Task material:
- - - -
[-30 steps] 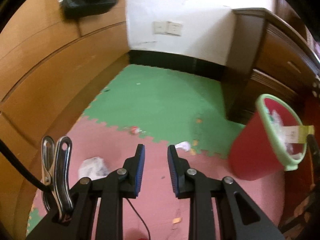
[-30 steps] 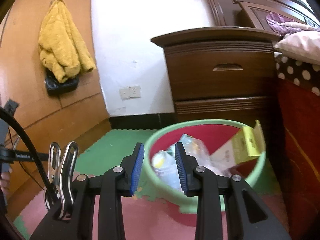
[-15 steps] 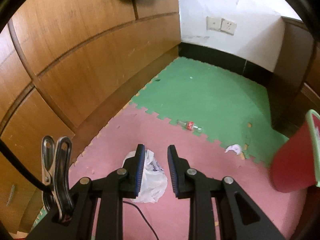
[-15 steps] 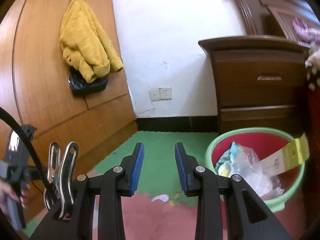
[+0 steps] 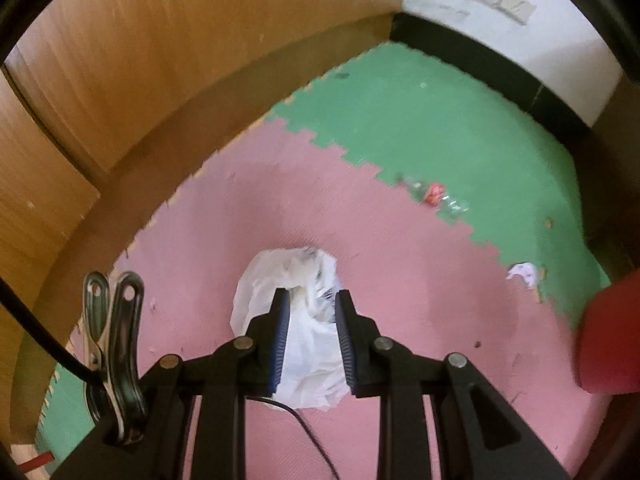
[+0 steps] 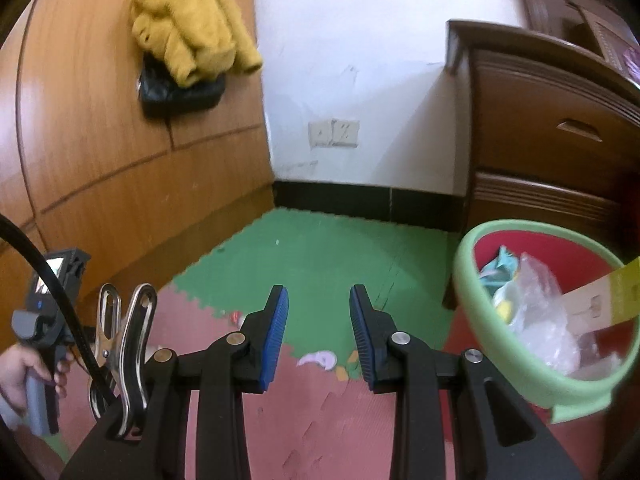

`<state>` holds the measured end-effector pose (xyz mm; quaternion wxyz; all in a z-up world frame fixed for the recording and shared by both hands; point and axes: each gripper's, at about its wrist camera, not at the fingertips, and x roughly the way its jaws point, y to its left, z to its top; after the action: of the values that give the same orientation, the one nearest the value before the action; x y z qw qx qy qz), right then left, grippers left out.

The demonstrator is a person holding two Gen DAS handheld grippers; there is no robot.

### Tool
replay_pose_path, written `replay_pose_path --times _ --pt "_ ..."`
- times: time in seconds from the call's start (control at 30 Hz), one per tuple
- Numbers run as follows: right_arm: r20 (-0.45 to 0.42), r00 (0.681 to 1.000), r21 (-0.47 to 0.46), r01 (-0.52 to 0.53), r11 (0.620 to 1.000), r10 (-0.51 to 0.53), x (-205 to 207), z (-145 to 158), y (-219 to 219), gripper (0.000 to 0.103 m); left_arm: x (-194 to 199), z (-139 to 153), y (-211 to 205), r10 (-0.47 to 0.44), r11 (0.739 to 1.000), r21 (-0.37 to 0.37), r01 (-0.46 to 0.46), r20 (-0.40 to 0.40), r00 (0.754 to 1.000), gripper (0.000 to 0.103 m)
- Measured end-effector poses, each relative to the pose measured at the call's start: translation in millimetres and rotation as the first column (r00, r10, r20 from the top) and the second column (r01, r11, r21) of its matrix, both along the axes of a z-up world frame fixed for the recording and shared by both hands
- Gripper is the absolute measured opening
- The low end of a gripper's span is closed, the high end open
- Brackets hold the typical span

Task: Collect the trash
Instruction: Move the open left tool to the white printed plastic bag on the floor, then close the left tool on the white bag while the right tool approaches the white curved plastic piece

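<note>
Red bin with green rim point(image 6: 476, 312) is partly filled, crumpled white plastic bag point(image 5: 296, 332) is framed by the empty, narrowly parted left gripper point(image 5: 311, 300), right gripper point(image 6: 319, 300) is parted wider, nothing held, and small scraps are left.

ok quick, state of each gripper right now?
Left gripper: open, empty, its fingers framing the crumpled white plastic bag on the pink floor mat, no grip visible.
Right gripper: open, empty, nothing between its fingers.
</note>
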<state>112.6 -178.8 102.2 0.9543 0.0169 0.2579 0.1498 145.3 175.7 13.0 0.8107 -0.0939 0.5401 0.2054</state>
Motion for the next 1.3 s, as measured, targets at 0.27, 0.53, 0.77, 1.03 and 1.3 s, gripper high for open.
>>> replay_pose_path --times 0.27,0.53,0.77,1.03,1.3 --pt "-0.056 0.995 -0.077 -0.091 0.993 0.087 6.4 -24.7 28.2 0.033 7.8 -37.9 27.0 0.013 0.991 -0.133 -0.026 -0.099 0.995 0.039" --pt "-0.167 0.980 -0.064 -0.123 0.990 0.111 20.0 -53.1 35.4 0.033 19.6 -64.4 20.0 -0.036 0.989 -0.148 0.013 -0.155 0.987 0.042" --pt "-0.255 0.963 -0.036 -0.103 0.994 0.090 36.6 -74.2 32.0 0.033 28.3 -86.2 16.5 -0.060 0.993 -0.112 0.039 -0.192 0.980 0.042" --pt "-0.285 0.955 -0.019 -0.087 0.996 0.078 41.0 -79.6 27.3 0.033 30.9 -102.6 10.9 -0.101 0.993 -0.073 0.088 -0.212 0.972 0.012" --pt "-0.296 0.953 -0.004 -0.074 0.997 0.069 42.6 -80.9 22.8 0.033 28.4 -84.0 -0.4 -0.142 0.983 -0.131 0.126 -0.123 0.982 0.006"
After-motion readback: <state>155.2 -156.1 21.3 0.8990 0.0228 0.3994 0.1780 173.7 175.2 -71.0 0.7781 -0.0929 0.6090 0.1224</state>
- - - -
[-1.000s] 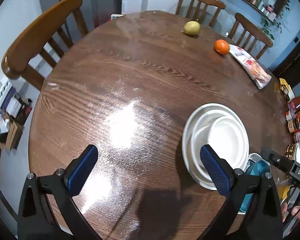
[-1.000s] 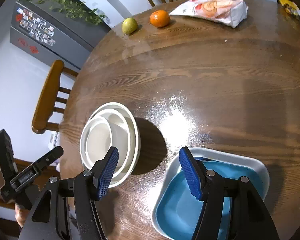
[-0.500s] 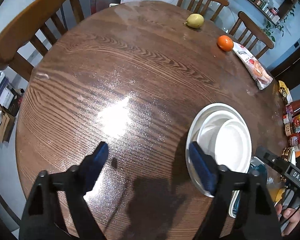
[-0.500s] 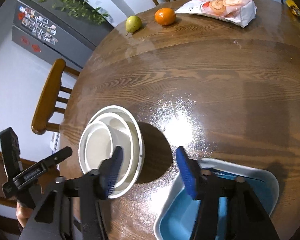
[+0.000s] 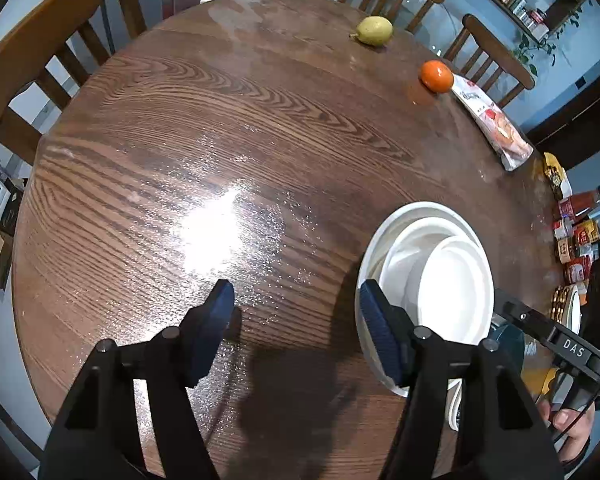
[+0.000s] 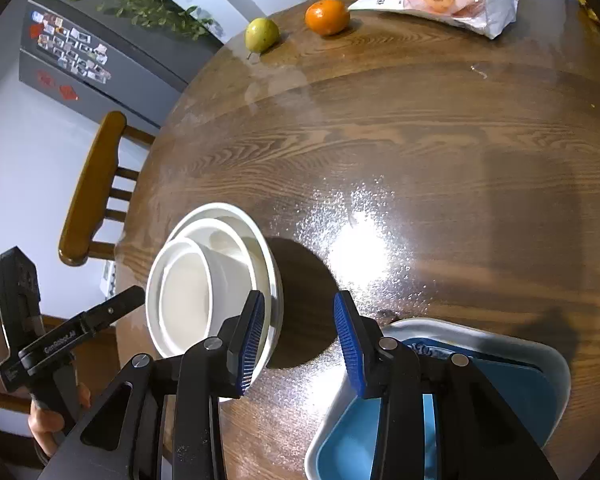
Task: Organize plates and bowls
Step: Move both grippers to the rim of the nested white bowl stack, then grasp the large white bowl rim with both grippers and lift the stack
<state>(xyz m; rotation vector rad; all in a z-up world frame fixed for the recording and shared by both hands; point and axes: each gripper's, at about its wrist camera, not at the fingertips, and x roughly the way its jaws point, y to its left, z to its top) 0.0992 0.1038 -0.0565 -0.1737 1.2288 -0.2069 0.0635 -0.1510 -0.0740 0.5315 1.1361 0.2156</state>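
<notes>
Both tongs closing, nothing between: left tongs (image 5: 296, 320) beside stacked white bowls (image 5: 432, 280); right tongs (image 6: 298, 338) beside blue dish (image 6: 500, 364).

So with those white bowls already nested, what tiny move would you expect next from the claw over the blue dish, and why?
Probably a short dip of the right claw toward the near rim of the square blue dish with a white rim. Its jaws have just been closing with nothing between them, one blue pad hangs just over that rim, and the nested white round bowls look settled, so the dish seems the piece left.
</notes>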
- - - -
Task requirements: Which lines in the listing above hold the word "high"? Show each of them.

Response area:
- The low end of a gripper's span is closed, the high end open
Motion for the next 1.3 s, as measured, targets at 0.27, 0.53, 0.77, 1.03 and 1.3 s, gripper high for open.

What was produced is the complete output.